Architecting your Deployment

Best practices for deploying Vector into production environments.

We’ll start with guidelines, discuss Vector’s role in your architecture, and end with how to design your pipeline.

For simple deployment of these architectures, please see our installation guides.

Guidelines

1. Use the Best Tool for the Job

While Vector aims to help you reduce the number of tools necessary to build powerful observability pipelines, some tools may be better suited to the task at hand (i.e., the Datadog Agent for collecting data). Don’t hesitate to stick with other tools while adding Vector to your observability stack. Vector’s flexibility ensures that if the time comes to remove or replace certain tools from your stack, it can be done as seamlessly as possible.

2. Minimize Agent Responsibilities

To offset the risk of deploying different agents, agents should shift as much responsibility to Vector as possible. Agents should be simple data forwarders, performing only the task they do best and delegating the rest to Vector. This strategy minimizes your dependence on agents and reduces the risk of data loss and service disruption.

3. Deploy Vector Close to Your Data

Finally, Vector’s small footprint and shared-nothing architecture make it possible to deploy Vector anywhere in your infrastructure.

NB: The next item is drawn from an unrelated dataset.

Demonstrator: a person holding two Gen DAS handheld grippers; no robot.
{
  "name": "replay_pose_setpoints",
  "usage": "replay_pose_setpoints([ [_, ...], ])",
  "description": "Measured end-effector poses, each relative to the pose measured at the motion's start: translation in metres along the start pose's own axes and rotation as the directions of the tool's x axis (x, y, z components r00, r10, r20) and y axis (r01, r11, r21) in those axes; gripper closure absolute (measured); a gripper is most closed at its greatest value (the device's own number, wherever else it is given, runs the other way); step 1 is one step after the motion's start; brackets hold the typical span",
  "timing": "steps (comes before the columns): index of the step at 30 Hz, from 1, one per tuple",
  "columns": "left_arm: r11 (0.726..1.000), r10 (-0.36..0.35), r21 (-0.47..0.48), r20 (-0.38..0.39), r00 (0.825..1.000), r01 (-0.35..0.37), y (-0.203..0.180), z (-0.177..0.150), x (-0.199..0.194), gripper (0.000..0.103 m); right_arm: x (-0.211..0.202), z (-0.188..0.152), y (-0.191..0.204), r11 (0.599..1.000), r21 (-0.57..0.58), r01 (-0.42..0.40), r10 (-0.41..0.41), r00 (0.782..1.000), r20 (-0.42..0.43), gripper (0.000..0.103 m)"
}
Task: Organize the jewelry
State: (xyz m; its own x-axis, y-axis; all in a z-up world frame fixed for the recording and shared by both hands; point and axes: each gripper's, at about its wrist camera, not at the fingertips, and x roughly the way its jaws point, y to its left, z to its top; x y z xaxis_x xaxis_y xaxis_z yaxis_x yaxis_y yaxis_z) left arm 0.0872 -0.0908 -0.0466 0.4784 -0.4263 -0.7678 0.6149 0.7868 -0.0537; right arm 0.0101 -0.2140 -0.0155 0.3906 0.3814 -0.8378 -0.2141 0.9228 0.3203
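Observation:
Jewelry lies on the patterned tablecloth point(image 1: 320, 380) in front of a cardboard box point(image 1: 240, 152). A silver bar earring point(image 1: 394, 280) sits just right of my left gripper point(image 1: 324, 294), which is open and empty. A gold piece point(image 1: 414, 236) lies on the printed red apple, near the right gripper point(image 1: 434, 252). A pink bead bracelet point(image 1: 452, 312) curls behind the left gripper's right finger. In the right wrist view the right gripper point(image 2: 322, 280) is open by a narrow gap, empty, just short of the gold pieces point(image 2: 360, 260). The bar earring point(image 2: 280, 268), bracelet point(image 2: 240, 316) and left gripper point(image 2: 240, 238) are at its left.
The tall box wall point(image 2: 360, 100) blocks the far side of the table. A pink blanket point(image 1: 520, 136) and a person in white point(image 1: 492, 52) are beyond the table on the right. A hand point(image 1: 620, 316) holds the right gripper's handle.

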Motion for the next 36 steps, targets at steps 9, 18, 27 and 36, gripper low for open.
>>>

To avoid creating a single point of failure (SPOF), you should deploy Vector close to your data and within your network boundaries. This not only makes your observability data pipeline more reliable but reduces the blast radius of any single Vector failure.

Vector’s Deployment Roles

Vector can deploy anywhere in your infrastructure, serving different roles. For example, it can deploy directly on your nodes as an agent or on its own nodes as an aggregator.

Agent Role

Vector’s agent role deploys Vector directly on each node for local data collection and processing:

Deployed as an agent

It can directly collect data from the node, indirectly through another agent, or both. Data processing can happen locally in the agent or remotely in an aggregator.

Deploying Vector as an agent is demonstrated in the agent architecture.

Aggregator Role

Vector’s aggregator role deploys Vector on dedicated nodes to receive data from upstream agents or pull data from pub-sub services:

Deployed as an aggregator

Processing is centralized in your aggregators, on nodes optimized for performance.

Deploying Vector as an aggregator is demonstrated in the aggregator architecture.

Design

Before we consider reference architectures, it’s helpful to understand the design characteristics used to form them. This helps you choose a particular architecture and tweak it to fit your unique requirements.

Networking

Deploying Vector raises several networking concerns, such as network boundaries, firewalls and proxies, DNS and service discovery, and protocols.

Working With Network Boundaries

When deploying Vector as an aggregator, we recommend deploying within your network boundaries (i.e., within each cluster or VPC) across accounts and regions, even if this means deploying multiple aggregators.

Deploy in your network boundaries

This strategy avoids introducing a single point of failure, allows for easy and secure internal communication, and respects the boundaries maintained by your network administrator. Management of Vector should be centralized for operational simplicity.

Even though Vector distributes physically across your infrastructure, it is conceptually unified via shared configuration. The same configuration can be delivered to all instances unifying them in behavior, acting as a single aggregator. Consider Datadog Observability Pipelines, Vector’s hosted control plane, for simplified management of multiple aggregators.

Avoid deploying a single monolith aggregator since it introduces a single point of failure. Vector’s shared-nothing architecture eliminates coordination (i.e., “master/leader” nodes) that would require this. Instead, deploy Vector within your network boundaries and treat it like a single aggregator via shared configuration.

Using Firewalls & Proxies

We recommend following our network security recommendations. Restrict agent communication to your aggregators, and restrict aggregator communication to your configured sources and sinks.

For HTTP proxying, we do not recommend one way or another. However, if you prefer to use a HTTP proxy, Vector offers a global proxy option making it easy to route all Vector HTTP traffic through a proxy.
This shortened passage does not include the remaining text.